Cultured HCE cells show various cellular activities—for example, the synthesis of cytoskeletal proteins,8 and active cell spreading and migration as well as those in their wound healing process. Although ICAM-1 is not expressed on normal corneal epithelium, our previous study demonstrated the expression of ICAM-1 on cultured human corneal epithelial (HCE) cells.9 Therefore, there is a possibility that ICAM-1 is expressed preferentially on HCE cells in their active movement. In primary cultured HCE cells obtained from limbal explant, HCE cells overgrow and migrate on culture dishes and form a coherent sheet with an incubation period.10 Therefore, in the present study, we investigated the relation between ICAM-1 expression and corneal epithelial cell movement, using this primary HCE cell culture system to investigate the role of ICAM-1 in cellular dynamics and the mechanism of its function.
HCE cell culture
Human corneas for corneal transplantation were provided by domestic local eye banks in Japan. The residual of corneal tissue after corneal transplantation, consisting of peripheral cornea with limbus, termed a corneal rim, was used in the present study. This study was approved by the ethics committee for human research in Nihon University.
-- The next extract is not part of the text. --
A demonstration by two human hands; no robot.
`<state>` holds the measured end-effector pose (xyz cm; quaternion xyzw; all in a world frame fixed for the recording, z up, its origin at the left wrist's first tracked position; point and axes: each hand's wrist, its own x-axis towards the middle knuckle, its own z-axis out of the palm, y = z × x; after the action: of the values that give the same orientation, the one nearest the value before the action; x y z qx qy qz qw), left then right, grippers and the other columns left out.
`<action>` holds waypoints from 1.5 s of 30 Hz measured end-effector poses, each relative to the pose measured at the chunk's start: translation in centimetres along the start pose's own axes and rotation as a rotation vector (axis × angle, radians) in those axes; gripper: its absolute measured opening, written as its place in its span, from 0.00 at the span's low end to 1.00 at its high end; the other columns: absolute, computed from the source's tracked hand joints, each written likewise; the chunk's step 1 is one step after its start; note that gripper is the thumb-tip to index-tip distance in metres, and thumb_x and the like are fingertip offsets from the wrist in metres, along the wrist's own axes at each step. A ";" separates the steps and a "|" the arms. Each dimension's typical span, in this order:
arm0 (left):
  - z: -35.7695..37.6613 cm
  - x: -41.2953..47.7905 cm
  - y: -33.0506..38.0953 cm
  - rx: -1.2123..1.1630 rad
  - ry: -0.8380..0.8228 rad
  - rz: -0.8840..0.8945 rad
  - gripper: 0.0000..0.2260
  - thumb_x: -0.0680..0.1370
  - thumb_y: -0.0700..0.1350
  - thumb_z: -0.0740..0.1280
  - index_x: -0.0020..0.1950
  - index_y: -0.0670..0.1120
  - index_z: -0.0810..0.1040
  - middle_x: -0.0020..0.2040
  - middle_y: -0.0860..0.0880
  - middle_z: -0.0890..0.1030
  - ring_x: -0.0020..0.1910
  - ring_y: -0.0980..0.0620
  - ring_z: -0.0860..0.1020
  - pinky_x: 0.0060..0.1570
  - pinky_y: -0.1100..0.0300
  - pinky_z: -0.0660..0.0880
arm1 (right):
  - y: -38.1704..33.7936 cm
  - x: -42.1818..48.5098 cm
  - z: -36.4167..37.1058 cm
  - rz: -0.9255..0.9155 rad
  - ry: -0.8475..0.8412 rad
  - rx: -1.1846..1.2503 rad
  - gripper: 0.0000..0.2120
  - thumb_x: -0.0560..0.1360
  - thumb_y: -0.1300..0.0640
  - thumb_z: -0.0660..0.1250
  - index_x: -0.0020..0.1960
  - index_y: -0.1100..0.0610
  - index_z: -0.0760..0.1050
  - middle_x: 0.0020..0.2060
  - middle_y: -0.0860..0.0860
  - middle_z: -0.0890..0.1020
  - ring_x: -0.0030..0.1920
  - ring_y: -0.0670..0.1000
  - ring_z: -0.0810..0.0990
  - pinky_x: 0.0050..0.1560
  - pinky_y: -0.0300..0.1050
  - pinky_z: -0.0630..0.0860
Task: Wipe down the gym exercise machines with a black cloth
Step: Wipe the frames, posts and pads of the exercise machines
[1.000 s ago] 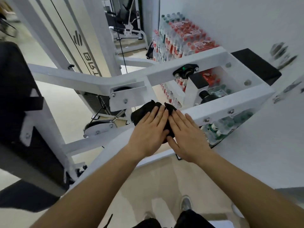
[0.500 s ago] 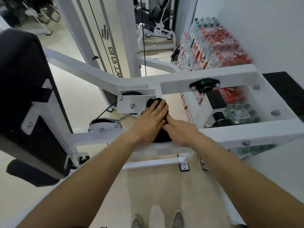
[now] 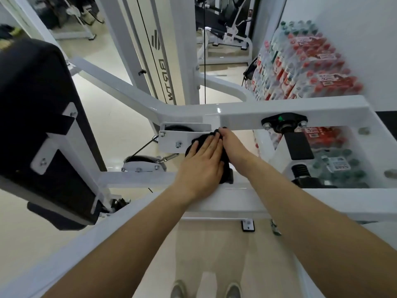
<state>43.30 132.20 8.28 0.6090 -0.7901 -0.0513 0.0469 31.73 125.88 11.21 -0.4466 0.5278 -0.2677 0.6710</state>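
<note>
A black cloth point(image 3: 226, 171) lies bunched on the white frame point(image 3: 279, 112) of an exercise machine, beside a bolted pulley bracket point(image 3: 176, 140). My left hand point(image 3: 202, 166) presses flat on the cloth with straight fingers. My right hand point(image 3: 233, 149) lies against it on the cloth's right side, fingertips reaching the far crossbar; whether its fingers curl round the cloth is hidden. Most of the cloth is covered by both hands.
A black padded seat back point(image 3: 36, 117) stands at the left. Stacked packs of bottled water point(image 3: 300, 67) line the wall at the right. A cable point(image 3: 204, 50) runs up beside the weight tower point(image 3: 159, 50). My shoes point(image 3: 206, 290) are on the beige floor below.
Both hands have slid the cloth forward along the frame, from the near bar up to the pulley bracket and far crossbar. The camera view has shifted downward.
</note>
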 end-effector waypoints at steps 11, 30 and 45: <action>-1.5 -5.3 -0.1 -0.264 -0.176 -0.104 0.28 0.85 0.51 0.50 0.82 0.45 0.44 0.82 0.44 0.50 0.70 0.37 0.70 0.59 0.49 0.70 | 0.8 -4.2 0.4 -0.017 0.000 -0.533 0.17 0.74 0.43 0.55 0.50 0.54 0.74 0.51 0.53 0.80 0.54 0.57 0.78 0.54 0.52 0.73; -1.4 -3.4 -1.4 -0.505 -0.240 -0.251 0.13 0.84 0.47 0.55 0.58 0.39 0.72 0.54 0.36 0.80 0.53 0.36 0.77 0.54 0.45 0.75 | 3.6 -6.1 2.3 -0.277 0.183 -1.345 0.29 0.83 0.54 0.53 0.80 0.60 0.48 0.77 0.57 0.61 0.64 0.61 0.74 0.51 0.50 0.69; -9.6 -0.1 -5.3 -0.701 0.277 -0.148 0.12 0.77 0.44 0.69 0.60 0.54 0.79 0.53 0.54 0.84 0.54 0.52 0.81 0.58 0.53 0.77 | -2.6 -6.9 3.7 -0.684 0.551 -1.078 0.08 0.78 0.59 0.66 0.56 0.55 0.79 0.47 0.54 0.79 0.44 0.54 0.76 0.44 0.46 0.71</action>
<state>49.70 130.77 17.03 0.6126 -0.6646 -0.2391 0.3548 33.46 131.56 16.90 -0.7746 0.5678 -0.2681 0.0751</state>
The corneal rim was dissected along the stromal lamella and the upper portion with epithelium was cut into 16 blocks. Each block was used as a limbal explant in this study. Each explant was placed epithelial side up on a chamber slide (Laboratory-Tek 2 well Permanox Slide, 177429; Nunc, Naperville, IL, USA) and left covered for approximately 15 minutes until the explant attached firmly to the slide. Then, 2 ml of modified supplemental hormonal epithelial medium (SHEM) was added to each chamber, followed by incubation at 37°C under 5% carbon dioxide. Modified SHEM consisted of Ham’s F12 and Dulbecco’s modified Eagle medium (DMEM; 1:1; Gibco BRL, Grand Island, NY, USA) containing mouse epidermal growth factor (10 ng/ml), bovine insulin (5 μg/ml; Gibco BRL), cholera toxin (0.1 μg/ml), dimethylsulfoxide (0.5%; Sigma, St Louis, MO, USA), gentamicin (40 μg/ml; Schering-Plough, Osaka, Japan), penicillin G (100 U/ml; Banyu Pharmaceutical, Tokyo, Japan), and 10% fetal bovine serum (FBS, Gibco BRL). The medium was changed every 3 days. Outgrowing cells from explants were confirmed as epithelial cells by epithelial keratin expression, and contamination by Langerhans cells or corneal stromal cells was excluded by the previously described method.11
Treatment of HCE cells of epithelial outgrowths with proinflammatory cytokines and a protein kinase C inhibitor
Some epithelial outgrowths on wells of the chamber slides were treated with either recombinant human IFN-γ (1000 U/ml) or TNF-α (2000 U/ml; Genzyme, Cambridge, MA, USA) for 3 days and stained by immunoperoxidase technique (described in a later section). A portion of the epithelial outgrowths was treated with calphostin C (Sigma), a specific PKC inhibitor, at concentrations ranging from 0 to 4 μmol for 1 hour, then washed with medium thoroughly, followed by incubation with modified SHEM for 2 days just before immunostaining.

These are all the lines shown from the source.